Directed by Destin Daniel Cretton, Just Mercy almost always feels like a movie, with all the familiar beats, speeches, and plot turns occurring just when they're supposed to, without the messiness of life coming into it (as it did so vividly in Cretton's remarkable breakthrough feature, Short Term 12).
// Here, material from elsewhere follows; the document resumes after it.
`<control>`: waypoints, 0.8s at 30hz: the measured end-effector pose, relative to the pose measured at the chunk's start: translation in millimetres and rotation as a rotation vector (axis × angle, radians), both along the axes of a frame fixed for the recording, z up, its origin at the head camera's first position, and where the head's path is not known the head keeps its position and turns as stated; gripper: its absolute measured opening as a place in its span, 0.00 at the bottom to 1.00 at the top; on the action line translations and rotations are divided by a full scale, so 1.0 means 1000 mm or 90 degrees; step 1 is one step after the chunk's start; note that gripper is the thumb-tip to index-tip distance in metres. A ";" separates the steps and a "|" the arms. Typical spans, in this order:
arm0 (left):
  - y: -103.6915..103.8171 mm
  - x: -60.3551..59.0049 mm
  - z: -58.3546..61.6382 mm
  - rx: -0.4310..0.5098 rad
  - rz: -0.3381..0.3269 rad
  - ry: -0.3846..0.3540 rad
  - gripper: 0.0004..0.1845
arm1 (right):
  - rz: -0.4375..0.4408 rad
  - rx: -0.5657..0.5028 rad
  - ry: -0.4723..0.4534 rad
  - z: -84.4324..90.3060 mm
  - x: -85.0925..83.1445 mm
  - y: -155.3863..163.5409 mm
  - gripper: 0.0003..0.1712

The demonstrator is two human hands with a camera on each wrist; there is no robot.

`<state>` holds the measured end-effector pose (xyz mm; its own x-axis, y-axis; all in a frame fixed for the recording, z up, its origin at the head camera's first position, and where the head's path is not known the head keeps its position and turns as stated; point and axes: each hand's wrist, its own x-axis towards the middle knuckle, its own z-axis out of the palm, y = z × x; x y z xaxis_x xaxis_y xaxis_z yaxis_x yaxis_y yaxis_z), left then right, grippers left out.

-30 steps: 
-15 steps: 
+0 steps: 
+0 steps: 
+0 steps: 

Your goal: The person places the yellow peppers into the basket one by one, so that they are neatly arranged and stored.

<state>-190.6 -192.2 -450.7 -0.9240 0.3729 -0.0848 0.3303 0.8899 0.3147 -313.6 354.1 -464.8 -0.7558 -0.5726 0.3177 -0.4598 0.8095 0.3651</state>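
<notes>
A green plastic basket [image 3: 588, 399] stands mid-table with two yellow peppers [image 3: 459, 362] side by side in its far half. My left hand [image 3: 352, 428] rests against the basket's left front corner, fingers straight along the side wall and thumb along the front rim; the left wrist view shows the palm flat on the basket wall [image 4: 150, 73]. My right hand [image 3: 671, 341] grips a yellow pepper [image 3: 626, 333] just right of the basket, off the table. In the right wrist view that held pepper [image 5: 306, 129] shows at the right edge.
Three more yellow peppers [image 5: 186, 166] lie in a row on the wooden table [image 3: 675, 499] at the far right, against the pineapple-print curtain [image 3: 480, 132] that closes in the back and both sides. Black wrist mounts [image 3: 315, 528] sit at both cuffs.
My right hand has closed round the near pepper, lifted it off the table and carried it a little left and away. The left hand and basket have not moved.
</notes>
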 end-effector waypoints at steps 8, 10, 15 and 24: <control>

But it quickly establishes a good sense of place, from Bryan suffering the indignities of being black in Alabama, to the large gathering of friends and neighbors at the home of Johnny D.'s family when Bryan goes to see them.

Just Mercy also establishes a slate of solid supporting characters — including a subtly menacing District Attorney (Rafe Spall), a candy-munching convict (Tim Blake Nelson), and Johnny D.'s next-cell neighbors on death row (O'Shea Jackson Jr. and Rob Morgan) — all of whom add to the movie's texture.

Then, as the pieces of the puzzle come together, occasionally blocked by bigotry and corruption, the tension and excitement begin to ramp up. The final piece is Jamie Foxx, in a very strong performance as Johnny D., hardened and reluctant to hope anymore. In the moments he does actually find hope, his emotion is palpable.

Warner Bros. Home Video released a fine-looking, but fairly basic Blu-ray edition in the middle of the COVID-19 pandemic. Hopefully sheltering-at-home viewers will give it a chance. It includes a Movies Anywhere digital copy, three short behind-the-scenes featurettes, and about 15 minutes of deleted scenes.